We orient these requirements with a polynomial interpretation in the natural numbers.

The following interpretation satisfies the requirements:

  app = Lam[y0;y1].1 + y0 + y1 
  cons = Lam[y0;y1].1 + y1 + 2*y0 
  nil = 0 
  reverse = Lam[y0].3*y0 

Using this interpretation, the requirements translate to:

  [[app(cons(_x0, _x1), _x2)]] = 2 + x1 + x2 + 2*x0 >= 2 + x1 + x2 + 2*x0 = [[cons(_x0, app(_x1, _x2))]] 
  [[reverse(cons(_x0, _x1))]] = 3 + 3*x1 + 6*x0 > 2 + 2*x0 + 3*x1 = [[app(reverse(_x1), cons(_x0, nil))]] 

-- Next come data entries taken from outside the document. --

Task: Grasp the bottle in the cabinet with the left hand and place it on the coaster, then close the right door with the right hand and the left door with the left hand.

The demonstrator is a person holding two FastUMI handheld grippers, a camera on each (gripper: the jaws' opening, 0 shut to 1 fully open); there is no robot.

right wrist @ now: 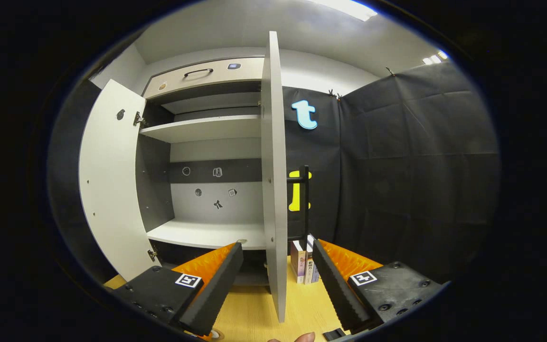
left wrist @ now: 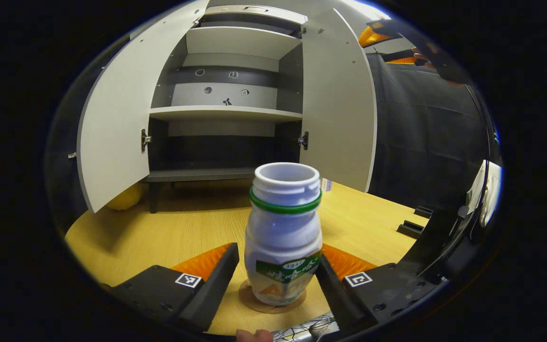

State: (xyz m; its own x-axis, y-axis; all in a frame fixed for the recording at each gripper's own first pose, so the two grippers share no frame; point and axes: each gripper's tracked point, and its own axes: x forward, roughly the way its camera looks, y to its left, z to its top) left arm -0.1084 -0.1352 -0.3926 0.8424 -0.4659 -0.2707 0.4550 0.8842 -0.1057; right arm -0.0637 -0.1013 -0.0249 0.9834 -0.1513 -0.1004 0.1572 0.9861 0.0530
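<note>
A white bottle with a green neck ring, a green label and no cap stands upright on a round cork coaster on the wooden table. My left gripper is open around it, a finger on each side; a thin gap shows at the left finger, while the right one is at the bottle's side. The cabinet's left door and right door both stand open. My right gripper is open, with the right door's edge between its fingers and no finger touching it. The left door is swung wide.
The cabinet shelves are bare. A yellow round object lies under the left door. Books stand behind the right door near its black handle. Small black blocks sit at the table's right edge.
</note>
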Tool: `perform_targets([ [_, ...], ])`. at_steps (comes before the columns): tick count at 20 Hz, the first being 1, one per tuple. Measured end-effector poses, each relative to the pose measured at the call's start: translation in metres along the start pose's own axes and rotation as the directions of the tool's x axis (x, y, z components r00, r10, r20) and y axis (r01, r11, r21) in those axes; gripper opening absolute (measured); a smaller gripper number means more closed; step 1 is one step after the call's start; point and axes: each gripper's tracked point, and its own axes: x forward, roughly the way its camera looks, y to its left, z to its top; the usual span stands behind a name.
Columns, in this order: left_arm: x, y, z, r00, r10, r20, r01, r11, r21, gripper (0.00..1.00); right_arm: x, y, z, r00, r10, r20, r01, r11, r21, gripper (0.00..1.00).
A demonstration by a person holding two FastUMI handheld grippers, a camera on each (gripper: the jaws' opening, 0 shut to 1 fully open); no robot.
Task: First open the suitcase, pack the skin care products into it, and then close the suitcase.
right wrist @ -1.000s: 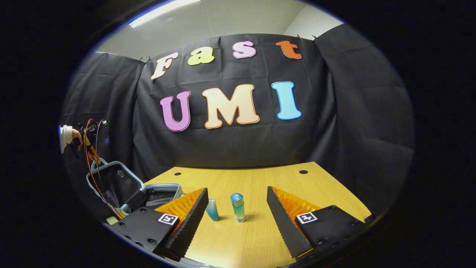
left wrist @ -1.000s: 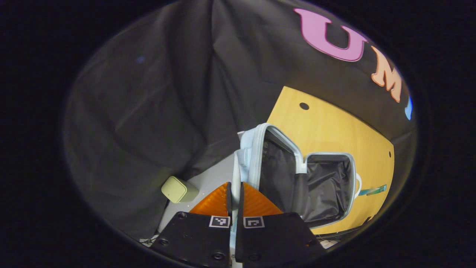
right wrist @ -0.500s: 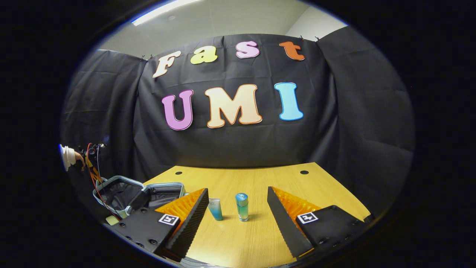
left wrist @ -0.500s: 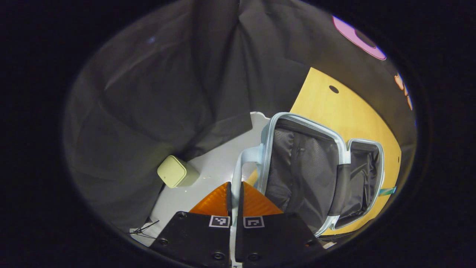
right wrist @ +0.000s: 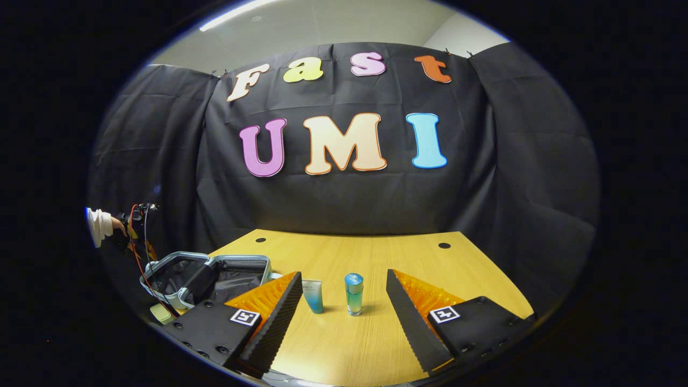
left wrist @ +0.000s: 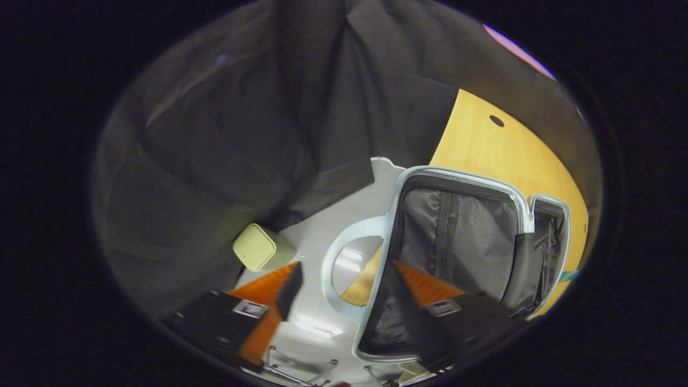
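Now the yellow wooden table (right wrist: 376, 333) carries everything; the pale blue hard-shell suitcase with dark mesh lining (left wrist: 457, 236) lies wide open at the table's left edge, lid half hanging past that edge over the white floor (left wrist: 322, 226), base half on the wood. In the right gripper view the same suitcase (right wrist: 215, 274) sits at the table's left edge, both halves spread. Its pale blue loop handle (left wrist: 344, 269) sticks out from the lid rim, free, between the left gripper's spread fingers. Left gripper (left wrist: 344, 279) jaws wide apart, holding nothing, hovering over the handle and lid rim. Right gripper (right wrist: 344, 301) jaws also wide apart, empty, low over the table's near edge. Small pale green box (left wrist: 258, 247) on the floor, well apart from the suitcase. Two skin care products stand upright mid-table, between the right gripper's fingers but farther off: blue-capped teal glass bottle (right wrist: 354, 294) and, just beside it on the suitcase side, a small white-to-teal tube (right wrist: 313, 296). A white-sleeved hand (right wrist: 102, 226) holds the other gripper above the suitcase
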Motion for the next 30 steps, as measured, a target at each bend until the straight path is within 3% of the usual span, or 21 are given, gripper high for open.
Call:
perform_targets([
  [1,-0.013,-0.005,0.002,0.999,0.019,0.026,-0.02,0.999,0.05,0.96,0.004,0.0,-0.002,1.0,0.009,-0.006,-0.009,1.0,0.008,0.98],
  [2,-0.026,-0.011,0.003,0.998,0.026,0.054,-0.03,0.995,0.091,0.99,0.006,0.001,-0.005,1.0,0.015,-0.013,-0.015,1.0,0.011,0.97],
  [4,-0.053,-0.045,0.001,0.994,-0.003,0.108,-0.014,0.987,0.16,0.96,0.012,-0.001,-0.01,0.999,0.027,-0.022,-0.027,1.0,0.009,0.98],
  [7,-0.09,-0.125,-0.021,0.985,-0.109,0.134,0.069,0.96,0.271,0.97,0.021,-0.007,-0.018,0.997,0.062,-0.048,-0.062,0.998,0.01,0.98],
  [11,-0.139,-0.257,-0.058,0.946,-0.287,0.15,0.202,0.885,0.418,0.97,0.034,-0.021,-0.027,0.993,0.095,-0.073,-0.095,0.995,-0.001,0.98],
  [14,-0.168,-0.355,-0.089,0.903,-0.404,0.147,0.277,0.808,0.52,0.96,0.038,-0.032,-0.036,0.989,0.113,-0.099,-0.114,0.993,-0.009,0.98],
  [20,-0.188,-0.503,-0.157,0.844,-0.535,0.045,0.43,0.724,0.539,0.96,0.037,-0.07,-0.056,0.984,0.1,-0.148,-0.103,0.995,-0.01,0.98],
  [24,-0.177,-0.558,-0.162,0.838,-0.541,0.064,0.436,0.737,0.517,0.94,0.037,-0.098,-0.065,0.983,0.077,-0.164,-0.078,0.997,-0.002,0.98],
  [30,-0.148,-0.589,-0.159,0.861,-0.491,0.135,0.403,0.819,0.409,0.94,0.05,-0.137,-0.074,0.982,0.051,-0.184,-0.059,0.998,-0.035,0.98],
])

We can thus remove the following rules:

  reverse(cons(X, Y)) => app(reverse(Y), cons(X, nil)) 

We use rule removal, following [Kop12, Theorem 2.23].

This gives the following requirements (possibly using Theorems 2.25 and 2.26 in [Kop12]):

  app(cons(X, Y), Z) >? cons(X, app(Y, Z)) 

We orient these requirements with a polynomial interpretation in the natural numbers.

The following interpretation satisfies the requirements:

  app = Lam[y0;y1].2*y1 + 3*y0 
  cons = Lam[y0;y1].2 + y1 + 2*y0 

Using this interpretation, the requirements translate to:

  [[app(cons(_x0, _x1), _x2)]] = 6 + 2*x2 + 3*x1 + 6*x0 > 2 + 2*x0 + 2*x2 + 3*x1 = [[cons(_x0, app(_x1, _x2))]] 

We can thus remove the following rules:

  app(cons(X, Y), Z) => cons(X, app(Y, Z)) 

All rules were succesfully removed.  Thus, termination of the original system has been reduced to termination of the beta-rule, which is well-known to hold.


+++ Citations +++

[Kop12]  C. Kop.  Higher Order Termination.  PhD Thesis, 2012.